# [TASK DIRECTIONS]
Output each line of the data below exactly, omitting any image.

+ + + +

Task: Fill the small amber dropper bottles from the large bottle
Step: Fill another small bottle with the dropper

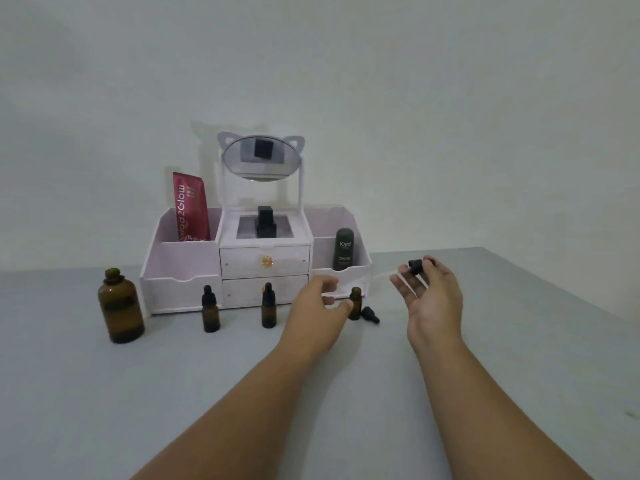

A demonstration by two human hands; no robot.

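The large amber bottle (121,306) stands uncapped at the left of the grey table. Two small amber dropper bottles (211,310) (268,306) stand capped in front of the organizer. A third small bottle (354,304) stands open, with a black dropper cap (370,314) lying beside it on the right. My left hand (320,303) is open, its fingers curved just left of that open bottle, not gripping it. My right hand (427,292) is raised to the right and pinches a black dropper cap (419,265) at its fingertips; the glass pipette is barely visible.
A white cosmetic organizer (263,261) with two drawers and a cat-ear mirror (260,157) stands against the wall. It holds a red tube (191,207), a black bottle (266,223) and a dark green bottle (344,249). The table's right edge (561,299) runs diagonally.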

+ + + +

# [SOLUTION]
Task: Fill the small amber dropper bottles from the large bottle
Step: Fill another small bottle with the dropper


A demonstration by two human hands; no robot.

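The large amber bottle (121,306) stands uncapped at the left of the grey table. Two small amber dropper bottles (211,310) (268,306) stand capped in front of the organizer. A third small bottle (354,304) stands open, with a black dropper cap (370,314) lying beside it on the right. My left hand (320,303) is open, its fingers curved just left of that open bottle, not gripping it. My right hand (427,292) is raised to the right and pinches a black dropper cap (419,265) at its fingertips; the glass pipette is barely visible.
A white cosmetic organizer (263,261) with two drawers and a cat-ear mirror (260,157) stands against the wall. It holds a red tube (191,207), a black bottle (266,223) and a dark green bottle (344,249). The table's right edge (561,299) runs diagonally.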

No further response is required.